## PROBLEM TO WORK ON
The first line of the entries below, the line containing "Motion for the", and every line between them should be repeated exactly, and nothing else.

## DATA UNDER STUDY

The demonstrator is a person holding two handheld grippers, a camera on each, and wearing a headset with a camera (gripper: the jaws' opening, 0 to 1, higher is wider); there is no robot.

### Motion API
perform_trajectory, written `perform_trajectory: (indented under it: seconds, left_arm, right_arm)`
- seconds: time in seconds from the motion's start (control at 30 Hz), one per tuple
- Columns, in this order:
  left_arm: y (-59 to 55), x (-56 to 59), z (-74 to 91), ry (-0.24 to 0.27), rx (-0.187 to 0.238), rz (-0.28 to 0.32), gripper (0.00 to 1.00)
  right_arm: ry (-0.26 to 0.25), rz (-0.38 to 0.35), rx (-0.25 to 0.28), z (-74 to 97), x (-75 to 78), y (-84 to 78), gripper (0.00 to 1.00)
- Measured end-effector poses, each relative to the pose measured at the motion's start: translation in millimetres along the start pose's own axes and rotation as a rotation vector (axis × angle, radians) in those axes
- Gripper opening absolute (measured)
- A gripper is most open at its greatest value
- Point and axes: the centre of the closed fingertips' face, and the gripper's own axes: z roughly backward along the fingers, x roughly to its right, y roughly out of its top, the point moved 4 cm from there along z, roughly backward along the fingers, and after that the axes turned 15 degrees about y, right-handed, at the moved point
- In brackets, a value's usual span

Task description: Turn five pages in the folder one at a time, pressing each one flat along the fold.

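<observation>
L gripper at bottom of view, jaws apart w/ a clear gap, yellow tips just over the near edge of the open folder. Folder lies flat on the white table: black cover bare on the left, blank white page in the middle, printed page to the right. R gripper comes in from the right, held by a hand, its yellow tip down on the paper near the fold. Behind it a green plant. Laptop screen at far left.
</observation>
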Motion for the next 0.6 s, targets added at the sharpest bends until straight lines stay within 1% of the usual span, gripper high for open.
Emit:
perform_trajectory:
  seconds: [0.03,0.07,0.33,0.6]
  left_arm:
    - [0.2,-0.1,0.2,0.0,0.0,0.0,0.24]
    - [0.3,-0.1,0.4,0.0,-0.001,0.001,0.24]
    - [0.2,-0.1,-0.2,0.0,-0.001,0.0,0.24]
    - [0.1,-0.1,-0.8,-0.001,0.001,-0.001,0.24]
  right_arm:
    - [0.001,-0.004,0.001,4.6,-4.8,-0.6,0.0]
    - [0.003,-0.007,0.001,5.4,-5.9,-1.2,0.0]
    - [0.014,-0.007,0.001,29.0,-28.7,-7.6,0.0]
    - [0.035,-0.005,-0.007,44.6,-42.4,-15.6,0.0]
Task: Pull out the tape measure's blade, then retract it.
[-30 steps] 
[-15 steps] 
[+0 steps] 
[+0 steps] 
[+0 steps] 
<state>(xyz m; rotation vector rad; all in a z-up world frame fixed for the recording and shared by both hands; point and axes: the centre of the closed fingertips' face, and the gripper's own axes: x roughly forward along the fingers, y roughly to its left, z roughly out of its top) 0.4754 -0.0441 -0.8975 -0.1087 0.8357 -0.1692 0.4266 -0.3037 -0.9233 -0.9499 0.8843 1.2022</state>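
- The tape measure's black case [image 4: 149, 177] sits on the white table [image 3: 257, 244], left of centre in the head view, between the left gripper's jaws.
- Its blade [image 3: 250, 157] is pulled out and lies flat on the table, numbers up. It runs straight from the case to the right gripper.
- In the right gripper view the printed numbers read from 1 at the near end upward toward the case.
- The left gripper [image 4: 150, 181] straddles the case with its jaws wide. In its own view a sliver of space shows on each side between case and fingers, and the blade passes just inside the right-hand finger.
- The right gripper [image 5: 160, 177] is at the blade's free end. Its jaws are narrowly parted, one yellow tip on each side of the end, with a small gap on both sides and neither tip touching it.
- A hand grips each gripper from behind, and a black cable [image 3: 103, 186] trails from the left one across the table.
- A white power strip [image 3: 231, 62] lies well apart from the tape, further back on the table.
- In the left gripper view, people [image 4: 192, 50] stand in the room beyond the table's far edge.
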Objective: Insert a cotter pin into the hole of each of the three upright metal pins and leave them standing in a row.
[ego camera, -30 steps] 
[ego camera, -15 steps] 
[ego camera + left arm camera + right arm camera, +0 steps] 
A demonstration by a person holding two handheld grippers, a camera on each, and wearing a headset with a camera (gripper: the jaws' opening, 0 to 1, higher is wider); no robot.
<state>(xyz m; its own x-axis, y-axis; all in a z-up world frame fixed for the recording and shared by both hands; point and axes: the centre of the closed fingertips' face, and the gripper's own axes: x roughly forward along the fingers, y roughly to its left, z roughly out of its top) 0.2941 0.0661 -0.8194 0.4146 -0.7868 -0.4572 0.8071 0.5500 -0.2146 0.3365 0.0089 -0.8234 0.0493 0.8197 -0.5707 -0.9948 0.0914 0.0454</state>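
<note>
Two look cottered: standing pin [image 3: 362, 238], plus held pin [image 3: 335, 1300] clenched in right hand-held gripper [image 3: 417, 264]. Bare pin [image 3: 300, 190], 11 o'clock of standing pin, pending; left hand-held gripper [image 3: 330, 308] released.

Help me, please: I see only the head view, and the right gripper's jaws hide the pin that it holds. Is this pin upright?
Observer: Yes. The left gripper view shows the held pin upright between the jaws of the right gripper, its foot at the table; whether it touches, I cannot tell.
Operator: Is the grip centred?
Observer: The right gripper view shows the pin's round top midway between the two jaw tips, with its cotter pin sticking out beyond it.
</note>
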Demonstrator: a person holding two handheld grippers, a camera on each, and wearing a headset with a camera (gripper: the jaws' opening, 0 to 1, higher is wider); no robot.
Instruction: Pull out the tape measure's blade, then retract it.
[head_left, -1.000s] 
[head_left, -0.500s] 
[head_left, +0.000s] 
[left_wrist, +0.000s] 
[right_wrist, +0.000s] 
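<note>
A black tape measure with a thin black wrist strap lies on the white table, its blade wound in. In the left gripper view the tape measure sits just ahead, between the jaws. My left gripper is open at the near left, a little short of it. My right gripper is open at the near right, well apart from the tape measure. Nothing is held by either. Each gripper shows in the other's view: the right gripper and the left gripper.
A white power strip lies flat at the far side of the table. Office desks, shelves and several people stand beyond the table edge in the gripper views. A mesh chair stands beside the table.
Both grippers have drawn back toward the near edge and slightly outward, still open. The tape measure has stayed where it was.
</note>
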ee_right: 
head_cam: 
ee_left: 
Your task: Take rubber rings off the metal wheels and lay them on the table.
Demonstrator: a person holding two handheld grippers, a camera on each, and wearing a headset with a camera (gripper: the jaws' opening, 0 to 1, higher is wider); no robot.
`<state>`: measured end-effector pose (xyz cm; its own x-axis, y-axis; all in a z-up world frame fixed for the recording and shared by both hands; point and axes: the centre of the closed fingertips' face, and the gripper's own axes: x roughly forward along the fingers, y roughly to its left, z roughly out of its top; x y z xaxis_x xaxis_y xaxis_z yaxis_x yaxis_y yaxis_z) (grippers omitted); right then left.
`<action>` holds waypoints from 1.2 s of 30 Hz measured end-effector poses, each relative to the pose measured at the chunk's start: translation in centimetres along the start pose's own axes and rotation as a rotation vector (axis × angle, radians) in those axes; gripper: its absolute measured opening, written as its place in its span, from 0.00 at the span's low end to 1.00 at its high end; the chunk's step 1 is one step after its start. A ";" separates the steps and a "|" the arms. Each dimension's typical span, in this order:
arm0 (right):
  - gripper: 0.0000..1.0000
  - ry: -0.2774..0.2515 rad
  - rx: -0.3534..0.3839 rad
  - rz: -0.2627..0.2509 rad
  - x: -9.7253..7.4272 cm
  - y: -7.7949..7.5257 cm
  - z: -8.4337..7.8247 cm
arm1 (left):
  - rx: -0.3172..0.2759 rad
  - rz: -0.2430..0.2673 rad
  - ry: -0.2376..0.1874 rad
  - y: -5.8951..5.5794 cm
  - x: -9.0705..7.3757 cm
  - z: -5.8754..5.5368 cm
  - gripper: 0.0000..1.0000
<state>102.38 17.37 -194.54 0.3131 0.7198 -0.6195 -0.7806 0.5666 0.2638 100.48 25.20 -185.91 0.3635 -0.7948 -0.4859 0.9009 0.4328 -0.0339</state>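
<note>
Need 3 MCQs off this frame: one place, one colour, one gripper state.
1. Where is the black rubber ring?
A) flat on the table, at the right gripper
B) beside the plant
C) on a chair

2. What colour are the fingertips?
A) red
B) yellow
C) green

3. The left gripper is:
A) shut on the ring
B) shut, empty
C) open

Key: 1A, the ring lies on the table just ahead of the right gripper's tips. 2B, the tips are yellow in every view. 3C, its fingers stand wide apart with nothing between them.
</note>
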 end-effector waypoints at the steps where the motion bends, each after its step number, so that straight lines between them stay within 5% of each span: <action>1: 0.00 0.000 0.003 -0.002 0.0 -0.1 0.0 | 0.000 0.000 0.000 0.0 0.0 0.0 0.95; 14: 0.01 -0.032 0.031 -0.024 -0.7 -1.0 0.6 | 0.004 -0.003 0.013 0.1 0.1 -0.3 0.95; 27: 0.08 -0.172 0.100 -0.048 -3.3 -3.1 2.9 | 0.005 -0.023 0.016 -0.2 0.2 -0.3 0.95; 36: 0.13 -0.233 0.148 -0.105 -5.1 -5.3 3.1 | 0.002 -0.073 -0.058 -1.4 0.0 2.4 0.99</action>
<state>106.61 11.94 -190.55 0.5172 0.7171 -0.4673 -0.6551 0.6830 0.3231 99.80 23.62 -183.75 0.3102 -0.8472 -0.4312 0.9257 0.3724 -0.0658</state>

## TASK RESULT
The demonstrator is a person holding two handheld grippers, a camera on each, and wearing a headset with a camera (gripper: the jaws' opening, 0 to 1, higher is wider); there is no robot.

### Motion API
perform_trajectory, written `perform_trajectory: (indented under it: seconds, left_arm, right_arm)`
- seconds: time in seconds from the motion's start (control at 30 Hz), one per tuple
- Columns, in this order:
  left_arm: y (-59 to 55), x (-56 to 59), z (-74 to 91), ry (-0.24 to 0.27), rx (-0.187 to 0.238), rz (-0.28 to 0.32), gripper (0.00 to 1.00)
  right_arm: ry (-0.26 to 0.25), rz (-0.38 to 0.35), rx (-0.25 to 0.28), z (-74 to 97), x (-75 to 78), y (-84 to 78), gripper (0.00 to 1.00)
- Measured end-effector poses, each relative to the pose measured at the motion's start: translation in millimetres along the start pose's own axes and rotation as a rotation vector (axis × angle, radians) in those axes
- Gripper opening absolute (measured)
- A gripper is most open at its greatest value
- Point and axes: the centre of the closed fingertips' face, and the gripper's own axes: z roughly backward along the fingers, x roughly to its right, y roughly out of its top, the point moved 4 cm from there along z, roughly backward along the fingers, and after that the axes turned 15 degrees about y, right-handed, at the moved point
- In brackets, a value's usual span

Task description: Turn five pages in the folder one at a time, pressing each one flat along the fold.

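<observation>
L gripper at bottom of view, jaws apart w/ a clear gap, yellow tips just over the near edge of the open folder. Folder lies flat on the white table: black cover bare on the left, blank white page in the middle, printed page to the right. R gripper comes in from the right, held by a hand, its yellow tip down on the paper near the fold. Behind it a green plant. Laptop screen at far left.
</observation>
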Motion for the next 0.6 s, targets added at the sharpest bends until straight lines stay within 1% of the usual span, gripper high for open.

The answer to this exercise is complete.